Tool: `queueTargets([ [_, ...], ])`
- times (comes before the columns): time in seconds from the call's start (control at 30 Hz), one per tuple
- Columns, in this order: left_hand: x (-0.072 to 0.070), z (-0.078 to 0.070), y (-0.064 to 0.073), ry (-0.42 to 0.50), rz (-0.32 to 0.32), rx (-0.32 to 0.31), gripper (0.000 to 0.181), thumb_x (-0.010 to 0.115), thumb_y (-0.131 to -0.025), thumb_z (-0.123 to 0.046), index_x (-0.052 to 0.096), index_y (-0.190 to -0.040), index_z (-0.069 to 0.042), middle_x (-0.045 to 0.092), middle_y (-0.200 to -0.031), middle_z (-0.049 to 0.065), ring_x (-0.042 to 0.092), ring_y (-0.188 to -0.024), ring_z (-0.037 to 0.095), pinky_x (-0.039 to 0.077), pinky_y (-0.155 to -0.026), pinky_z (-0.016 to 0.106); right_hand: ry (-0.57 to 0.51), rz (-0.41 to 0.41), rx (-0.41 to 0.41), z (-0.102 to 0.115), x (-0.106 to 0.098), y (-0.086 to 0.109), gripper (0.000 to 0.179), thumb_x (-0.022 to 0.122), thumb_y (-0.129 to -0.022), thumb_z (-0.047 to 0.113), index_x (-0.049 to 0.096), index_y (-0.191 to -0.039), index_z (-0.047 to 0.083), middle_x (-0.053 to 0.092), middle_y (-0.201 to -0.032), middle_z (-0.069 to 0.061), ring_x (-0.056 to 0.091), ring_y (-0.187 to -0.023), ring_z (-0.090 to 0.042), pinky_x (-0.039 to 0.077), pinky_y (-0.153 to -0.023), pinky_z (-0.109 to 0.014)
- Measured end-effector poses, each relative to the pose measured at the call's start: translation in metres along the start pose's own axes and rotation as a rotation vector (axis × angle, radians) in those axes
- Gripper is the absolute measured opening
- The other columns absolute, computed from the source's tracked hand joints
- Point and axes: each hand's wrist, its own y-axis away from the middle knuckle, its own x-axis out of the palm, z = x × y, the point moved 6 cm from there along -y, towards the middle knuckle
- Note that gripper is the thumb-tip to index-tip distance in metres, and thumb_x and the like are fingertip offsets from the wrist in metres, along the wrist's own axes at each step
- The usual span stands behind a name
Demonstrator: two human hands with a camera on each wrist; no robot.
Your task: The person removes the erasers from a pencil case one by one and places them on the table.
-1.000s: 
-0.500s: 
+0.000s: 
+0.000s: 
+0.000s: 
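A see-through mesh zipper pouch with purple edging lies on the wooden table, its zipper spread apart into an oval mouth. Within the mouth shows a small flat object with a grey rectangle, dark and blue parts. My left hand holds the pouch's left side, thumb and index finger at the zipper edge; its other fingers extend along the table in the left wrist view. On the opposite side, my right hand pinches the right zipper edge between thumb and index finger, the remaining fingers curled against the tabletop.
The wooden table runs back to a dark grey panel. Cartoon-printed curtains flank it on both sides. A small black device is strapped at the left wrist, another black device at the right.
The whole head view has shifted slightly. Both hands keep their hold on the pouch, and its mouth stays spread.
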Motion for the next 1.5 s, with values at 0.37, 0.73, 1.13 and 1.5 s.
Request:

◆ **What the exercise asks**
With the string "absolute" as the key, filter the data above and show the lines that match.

◆ **Result of the task**
- Gripper is the absolute measured opening
- The other columns absolute, computed from the source's tracked hand joints

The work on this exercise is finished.